Click the banner for the site map of NoticeBored.com, the information security awareness service

Warning: take great care if visiting, or downloading “useful tools”
from, dubious websites. Some of them may exploit security
vulnerabilities in your system or indeed yourself to install
Trojans and other malware. We are not responsible
for third party websites, nor for your information security.

General [anti-]hacking resources

All self-respecting geek hackers need these black or white hats. For shades of gray, try buying both and rapidly changing them.

If you program, or commission, Web-facing SQL databases, read this primer on SQL injection attacks and how to prevent them.

Hacking - The Art of Exploitation by Jon Erickson (~US$33 from Amazon) is a well-regarded technical guide to the programming techniques used by hackers to exploit bugs through buffer overflows etc. There are other good technical books on hacking but Erickson’s probably gets the best customer reviews.

Profiling Hackers (~US$48 from Amazon) is a new book resulting from a research project coupled with ‘insider knowledge’ of the hacker scene. Finding out what motivates them might just help keep the hackers out.

Hacking Exposed (fifth edition - new sixth edition due out soon), the 2005 book by Stuart McClure, Joel Scambray and George Kurtz (~US$33 from Amazon), explains how to protect one’s systems and networks, partly by demonstrating how hackers commonly exploit system and network vulnerabilities (also known as bugs). Covering Windows, UNIX, wired and wireless networking, VOIP and web hacking, the only significant category missing is application-level hacking.

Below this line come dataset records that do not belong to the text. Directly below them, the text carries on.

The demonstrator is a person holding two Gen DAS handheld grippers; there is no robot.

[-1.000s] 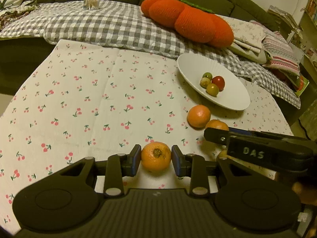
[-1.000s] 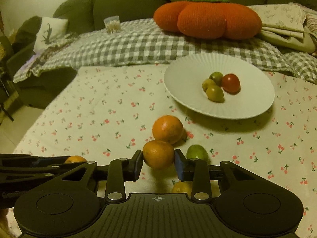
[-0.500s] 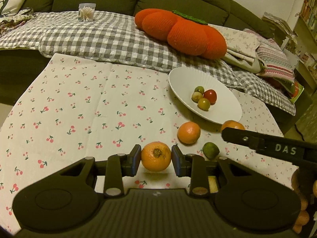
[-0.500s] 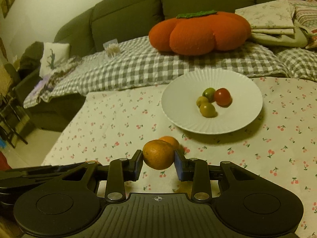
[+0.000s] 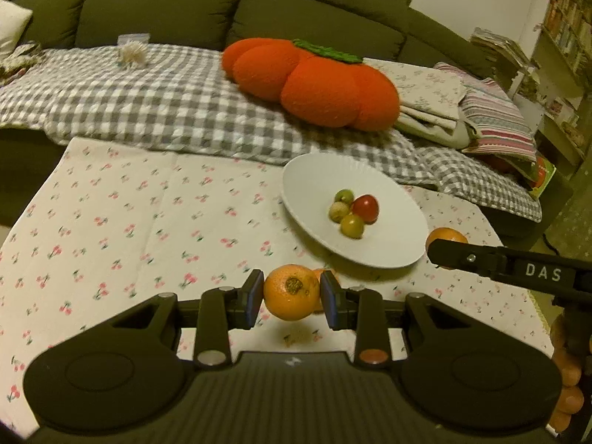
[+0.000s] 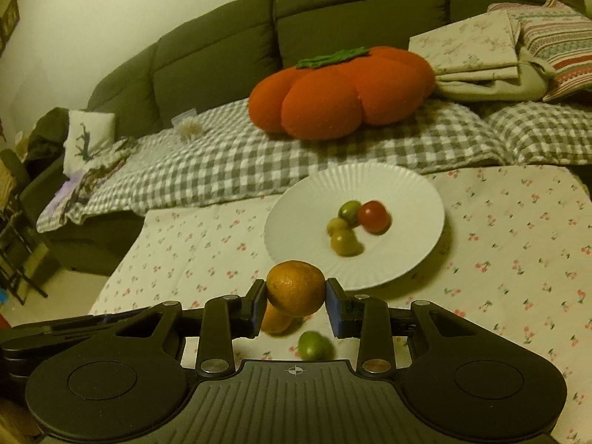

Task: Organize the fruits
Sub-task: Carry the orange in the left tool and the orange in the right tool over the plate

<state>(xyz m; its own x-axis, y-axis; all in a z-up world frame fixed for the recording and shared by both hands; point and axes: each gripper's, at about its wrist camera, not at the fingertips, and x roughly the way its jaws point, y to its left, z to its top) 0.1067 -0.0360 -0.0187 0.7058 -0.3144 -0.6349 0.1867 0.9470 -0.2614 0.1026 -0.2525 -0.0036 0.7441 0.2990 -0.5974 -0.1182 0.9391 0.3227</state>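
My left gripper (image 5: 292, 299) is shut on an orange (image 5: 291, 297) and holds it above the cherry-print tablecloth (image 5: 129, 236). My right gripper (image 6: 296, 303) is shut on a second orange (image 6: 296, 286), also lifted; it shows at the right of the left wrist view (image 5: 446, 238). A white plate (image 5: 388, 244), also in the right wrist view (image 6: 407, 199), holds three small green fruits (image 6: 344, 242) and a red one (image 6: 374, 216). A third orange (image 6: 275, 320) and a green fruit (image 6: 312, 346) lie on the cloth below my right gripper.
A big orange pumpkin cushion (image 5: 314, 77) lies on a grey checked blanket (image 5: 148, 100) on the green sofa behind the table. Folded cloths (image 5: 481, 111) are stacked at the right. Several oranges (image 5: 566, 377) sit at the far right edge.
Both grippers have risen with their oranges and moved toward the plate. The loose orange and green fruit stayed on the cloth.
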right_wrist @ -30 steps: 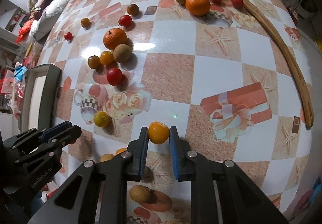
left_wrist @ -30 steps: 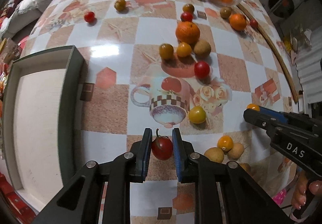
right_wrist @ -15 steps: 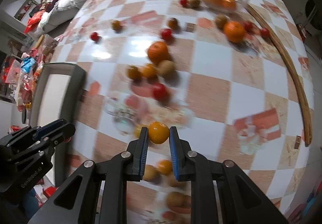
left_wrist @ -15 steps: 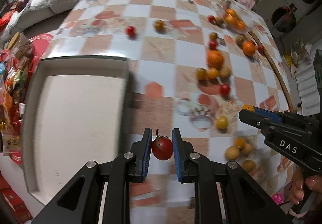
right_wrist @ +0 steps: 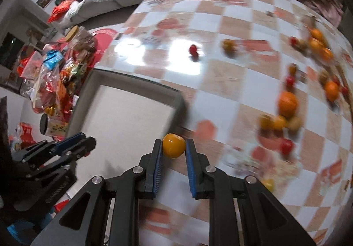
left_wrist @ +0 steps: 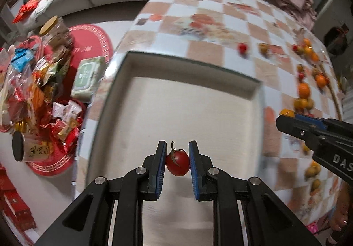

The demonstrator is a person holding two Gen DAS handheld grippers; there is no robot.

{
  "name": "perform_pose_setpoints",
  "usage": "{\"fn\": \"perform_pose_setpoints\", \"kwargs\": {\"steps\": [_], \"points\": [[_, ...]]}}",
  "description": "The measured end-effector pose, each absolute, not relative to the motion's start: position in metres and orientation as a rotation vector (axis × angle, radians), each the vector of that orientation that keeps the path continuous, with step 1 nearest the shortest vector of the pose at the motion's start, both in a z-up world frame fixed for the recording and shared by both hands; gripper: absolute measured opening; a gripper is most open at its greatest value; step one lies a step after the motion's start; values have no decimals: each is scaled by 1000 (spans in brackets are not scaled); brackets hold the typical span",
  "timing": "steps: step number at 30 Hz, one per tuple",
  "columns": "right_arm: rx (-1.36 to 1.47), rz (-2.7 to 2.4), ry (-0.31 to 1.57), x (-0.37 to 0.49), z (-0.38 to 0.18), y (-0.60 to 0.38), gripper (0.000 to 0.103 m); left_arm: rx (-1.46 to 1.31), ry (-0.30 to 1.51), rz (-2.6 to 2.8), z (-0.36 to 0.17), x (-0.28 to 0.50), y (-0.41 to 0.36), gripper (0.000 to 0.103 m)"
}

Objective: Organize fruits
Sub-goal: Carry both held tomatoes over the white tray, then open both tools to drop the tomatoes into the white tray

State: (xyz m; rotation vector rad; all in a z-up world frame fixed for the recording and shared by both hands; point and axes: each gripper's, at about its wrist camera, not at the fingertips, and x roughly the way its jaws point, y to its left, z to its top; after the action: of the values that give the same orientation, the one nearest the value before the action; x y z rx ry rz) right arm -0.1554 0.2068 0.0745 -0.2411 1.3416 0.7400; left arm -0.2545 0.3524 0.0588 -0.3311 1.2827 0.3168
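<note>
My left gripper (left_wrist: 177, 163) is shut on a red tomato (left_wrist: 177, 164) with a stem and holds it above the white inside of the dark-rimmed tray (left_wrist: 194, 65). My right gripper (right_wrist: 173, 150) is shut on a small orange fruit (right_wrist: 173, 145) and hangs above the table by the tray's right rim (right_wrist: 176, 100). The right gripper also shows at the right of the left wrist view (left_wrist: 286, 119). The left gripper shows at the lower left of the right wrist view (right_wrist: 83, 141).
Several oranges, tomatoes and kiwis (right_wrist: 286, 102) lie scattered on the checkered table (right_wrist: 231, 73) to the right of the tray. Left of the table, on the floor, lie snack packets (left_wrist: 44, 91), a jar (left_wrist: 53, 29) and a red mat.
Both grippers have swung left with their fruits. The left gripper went from above the table to above the tray. The right gripper came up to the tray's right rim.
</note>
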Motion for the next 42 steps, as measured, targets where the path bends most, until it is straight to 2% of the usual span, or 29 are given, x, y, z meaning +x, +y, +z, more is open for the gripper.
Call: {"fn": "perform_pose_setpoints", "kwargs": {"steps": [14,21,22,23,24,25,30,32,34,36,42], "points": [[-325,697,1389,-154,30,277,23,-315,1291,310,20,-244,380,22],[-369,678,1394,-154,17,283,24,-289,1312,293,15,-245,379,28],[-373,681,1392,-154,17,284,29,-289,1313,290,15,-246,378,49],[-372,689,1393,-155,17,283,32,-286,1316,295,14,-246,379,65],[-363,702,1397,-156,17,285,43,-283,1298,309,15,-248,379,79],[-356,715,1398,-156,17,285,49,-279,1287,316,17,-249,379,79],[-331,713,1383,-154,23,287,50,-274,1303,308,17,-249,380,79],[-309,711,1371,-153,30,283,58,-268,1304,309,19,-249,378,79],[-287,712,1346,-152,40,279,75,-258,1307,307,22,-248,376,79],[-267,715,1320,-152,50,273,78,-245,1301,302,27,-247,371,79],[-216,662,1300,-145,66,245,78,-200,1285,259,44,-236,346,79]]}}
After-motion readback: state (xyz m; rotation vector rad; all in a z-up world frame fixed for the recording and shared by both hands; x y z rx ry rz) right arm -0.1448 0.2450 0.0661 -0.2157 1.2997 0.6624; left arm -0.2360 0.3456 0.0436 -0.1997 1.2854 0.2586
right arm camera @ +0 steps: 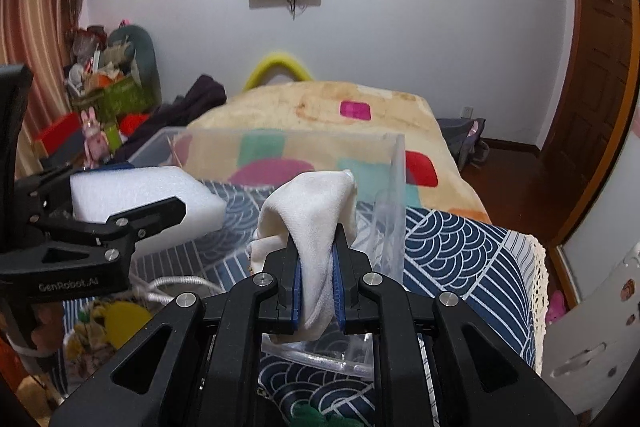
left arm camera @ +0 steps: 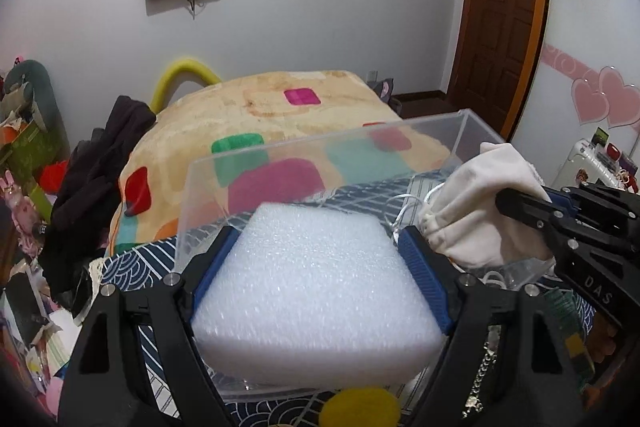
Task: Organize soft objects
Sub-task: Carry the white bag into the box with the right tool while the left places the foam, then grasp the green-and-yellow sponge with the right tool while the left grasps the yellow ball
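Observation:
My left gripper is shut on a white foam block and holds it over the clear plastic box. The foam block also shows in the right wrist view, with the left gripper around it. My right gripper is shut on a cream cloth pouch and holds it inside the box's right part. In the left wrist view the pouch hangs at the right, pinched by the right gripper.
The box stands on a table with a navy wave-pattern cloth. A yellow felt disc and a metal chain lie by the near edge. A white cord lies at the left. A bed with a patterned blanket is behind.

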`<move>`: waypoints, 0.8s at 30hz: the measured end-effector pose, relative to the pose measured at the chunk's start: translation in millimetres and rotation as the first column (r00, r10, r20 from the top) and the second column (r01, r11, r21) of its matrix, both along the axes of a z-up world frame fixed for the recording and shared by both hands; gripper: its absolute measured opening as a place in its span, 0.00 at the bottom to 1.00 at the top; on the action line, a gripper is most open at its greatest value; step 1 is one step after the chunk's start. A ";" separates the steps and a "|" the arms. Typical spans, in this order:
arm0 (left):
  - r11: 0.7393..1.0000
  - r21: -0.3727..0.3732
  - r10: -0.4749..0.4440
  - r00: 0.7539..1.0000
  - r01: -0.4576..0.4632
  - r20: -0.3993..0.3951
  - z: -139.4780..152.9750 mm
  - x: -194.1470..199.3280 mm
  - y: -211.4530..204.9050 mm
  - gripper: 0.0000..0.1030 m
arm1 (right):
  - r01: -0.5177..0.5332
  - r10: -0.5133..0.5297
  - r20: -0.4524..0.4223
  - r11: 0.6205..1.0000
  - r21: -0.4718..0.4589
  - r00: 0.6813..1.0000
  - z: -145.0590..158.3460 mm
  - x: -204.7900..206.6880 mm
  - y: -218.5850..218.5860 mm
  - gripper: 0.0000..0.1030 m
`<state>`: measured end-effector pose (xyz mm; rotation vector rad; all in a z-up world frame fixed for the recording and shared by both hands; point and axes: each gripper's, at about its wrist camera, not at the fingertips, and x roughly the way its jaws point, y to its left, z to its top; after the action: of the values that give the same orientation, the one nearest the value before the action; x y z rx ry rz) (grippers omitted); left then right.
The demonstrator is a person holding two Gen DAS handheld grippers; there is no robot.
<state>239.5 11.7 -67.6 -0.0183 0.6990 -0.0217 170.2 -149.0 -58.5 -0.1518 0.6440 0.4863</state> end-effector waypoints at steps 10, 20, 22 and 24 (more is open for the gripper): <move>1.000 -0.022 -0.003 0.999 0.002 -0.037 -3.4 -11.3 5.0 0.81 | 0.004 -0.004 0.029 1.000 0.002 1.000 16.3 -6.8 -6.9 0.35; 1.000 -0.022 -0.006 0.999 0.007 0.043 30.8 -52.8 8.0 0.93 | -0.001 -0.008 0.137 0.998 0.063 0.991 49.2 -32.5 -9.2 0.51; 1.000 -0.026 0.000 0.998 0.002 0.062 37.8 -64.2 8.5 0.94 | -0.004 -0.009 0.150 0.996 0.086 0.989 53.3 -40.3 -12.3 0.57; 0.999 -0.040 -0.002 0.997 0.005 0.077 44.2 -76.3 10.0 0.95 | -0.002 -0.015 0.164 0.995 0.099 0.986 54.5 -49.1 -13.7 0.58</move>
<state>163.2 21.7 -23.4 -0.0544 0.6214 -0.0395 121.1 -162.7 -4.0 -0.0950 0.4577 0.4929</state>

The Washing Machine: How Money Laundering And Terrorist Financing Soils Us by Nick Kochan (~US$23 from Amazon) takes an in-depth look at money laundering.

Clifford Stoll, astronomer, academic researcher and author of The Cuckoo’s Egg: Tracking a Spy Through the Maze of Computer Espionage, retains a deep interest in information security. Both cited works describe a real-life hacker attack and Cliff’s actions to identify and shut the intruder out of the university network he managed.

Lance Spitzner’s book Honeypots - Tracking Hackers (~$29 from Amazon) is a truly outstanding contribution to the field of information security and essential reading for security architects, network administrators and other geeks interested in securing systems and networks against hackers.

Know Your Enemy - Learning About Security Threats (2^nd edition) (~$31 from Amazon) is yet another good read from the Honeynet Project team. Read our book review elsewhere on this site. The Honeynet Project deliberately sets up servers on the Internet to be hacked. This is not some suicidal tendency but a fascinating research project to understand the latest hacking techniques and tools. They encourage the deployment of honeytokens (files or data records that nobody should be accessing), honeypots and even entire honeynets whose value lies in being probed, attacked, or compromised. The Pentagon is considering the use of honeypots as one of its controls defending military networks.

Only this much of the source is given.